I am trying to avoid storing the application secret on the phone.
Based on my understanding if I used request_type=token I wouldn't need
to store the client secret nor have to worry about maintaining the
refresh tokens etc.
Anyways, Thank you for your help and input. I think i'll go the
regular installed application route but I was hoping I wouldn't have
to :)
Thanks,
Mihir
On Dec 8, 4:50 pm, Marius Scurtescu <mscurte...@google.com> wrote:
Marius Scurtescu
> Yes, If I change the response_type to token then the flow seems to
> work fine and I understand that I can use the query string parameter
> to get the access and refresh tokens etc. Although this whole
> javascript is running in the webview of the mobile browser and based
> on the documentation, what I am trying to do with response_type=token
> should also work in the same fashion ..no?
>
> I am trying to avoid storing the application secret on the phone.
> Based on my understanding if I used request_type=token I wouldn't need
> to store the client secret nor have to worry about maintaining the
> refresh tokens etc.
>
> Anyways, Thank you for your help and input. I think i'll go the
> regular installed application route but I was hoping I wouldn't have
> to :)
If you provide a good reason to use the token flow on a phone then
maybe we can relax this condition.
If the token flow was used, you would receive only an access token.
When this token expires, how is the application getting a new one? If
it sends the user through the same flow then the approval page will
not show up, but the login page probably will. If the webview is
closed and then re-opened then I assume the cookie jar is gone, so the
user has to login again.
Don't worry about storing the client secret on the phone. Since this
is a native app client it is well understood that the secret cannot be
protected in this case.
Marius
Mihir
the user has chosen to stay signed into to google and since the
webview is programmatically opened and closed, I can make the process
of obtaining new token completely transparent to the user.
In case when they choose not to stay signed in - yes they would have
to sign in everytime (not necessarily authorize the app).
I've tested my theory on iPhone and it works - as in google keeps
returning me the unsupported response type without asking me to login
even between app restarts. My app monitors the url of the webview so
if I get the access token successfully the webview could stay hidden
and I can do use the access token (without the user even noticing that
I got the access token). I can always show the webview (which will
most likely ask the user to login to google) if something went wrong.
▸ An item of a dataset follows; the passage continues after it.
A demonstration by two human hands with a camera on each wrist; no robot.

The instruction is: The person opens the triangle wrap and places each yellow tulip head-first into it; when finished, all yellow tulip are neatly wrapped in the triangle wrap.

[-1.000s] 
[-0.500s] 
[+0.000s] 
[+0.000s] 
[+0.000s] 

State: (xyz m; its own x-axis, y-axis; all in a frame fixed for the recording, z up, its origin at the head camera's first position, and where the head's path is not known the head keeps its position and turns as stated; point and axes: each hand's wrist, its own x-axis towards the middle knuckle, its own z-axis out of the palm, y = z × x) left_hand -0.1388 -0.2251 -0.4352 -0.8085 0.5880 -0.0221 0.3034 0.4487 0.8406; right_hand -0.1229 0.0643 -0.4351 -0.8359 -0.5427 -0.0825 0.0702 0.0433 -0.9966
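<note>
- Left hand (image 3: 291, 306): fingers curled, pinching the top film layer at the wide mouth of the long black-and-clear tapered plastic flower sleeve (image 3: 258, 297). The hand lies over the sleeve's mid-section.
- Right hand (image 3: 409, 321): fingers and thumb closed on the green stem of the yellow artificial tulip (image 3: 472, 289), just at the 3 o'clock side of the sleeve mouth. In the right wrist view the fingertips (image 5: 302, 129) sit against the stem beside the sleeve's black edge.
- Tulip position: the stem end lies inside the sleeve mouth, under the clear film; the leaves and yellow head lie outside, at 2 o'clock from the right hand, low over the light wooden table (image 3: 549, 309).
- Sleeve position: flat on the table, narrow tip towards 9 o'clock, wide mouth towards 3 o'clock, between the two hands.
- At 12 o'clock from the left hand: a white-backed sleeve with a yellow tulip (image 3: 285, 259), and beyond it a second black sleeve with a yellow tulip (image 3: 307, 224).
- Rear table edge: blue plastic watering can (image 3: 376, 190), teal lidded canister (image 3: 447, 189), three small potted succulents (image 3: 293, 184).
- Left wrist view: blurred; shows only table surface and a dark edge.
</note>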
I agree, if I went the normal oauth route I wouldn't have to rely on
needing the user to stay logged into google or login to google
everytime but for my usecase that's not a big deal. (Also most users
are almost always logged into google/fb anyways so using webview to
get access token for an app they've authorized already seemed just
quick and easy)
-Mihir
On Dec 8, 5:21 pm, Marius Scurtescu <mscurte...@google.com> wrote:
Breno de Medeiros
> Well when the token expires, I would kick off the flow again. Assuming
> the user has chosen to stay signed into to google and since the
> webview is programmatically opened and closed, I can make the process
> of obtaining new token completely transparent to the user.
>
> In case when they choose not to stay signed in - yes they would have
> to sign in everytime (not necessarily authorize the app).
>
> I've tested my theory on iPhone and it works - as in google keeps
> returning me the unsupported response type without asking me to login
> even between app restarts. My app monitors the url of the webview so
> if I get the access token successfully the webview could stay hidden
> and I can do use the access token (without the user even noticing that
> I got the access token). I can always show the webview (which will
> most likely ask the user to login to google) if something went wrong.
>
> I agree, if I went the normal oauth route I wouldn't have to rely on
> needing the user to stay logged into google or login to google
> everytime but for my usecase that's not a big deal. (Also most users
> are almost always logged into google/fb anyways so using webview to
> get access token for an app they've authorized already seemed just
> quick and easy)
It's even simpler to use the code flow and store the refresh_token,
since you can renew the token without a webview at all.
--
--Breno
Allan Medeiros
I know this is an old message but I was having the same problem as Mihir and I only can use access code istead of token in the code parameter.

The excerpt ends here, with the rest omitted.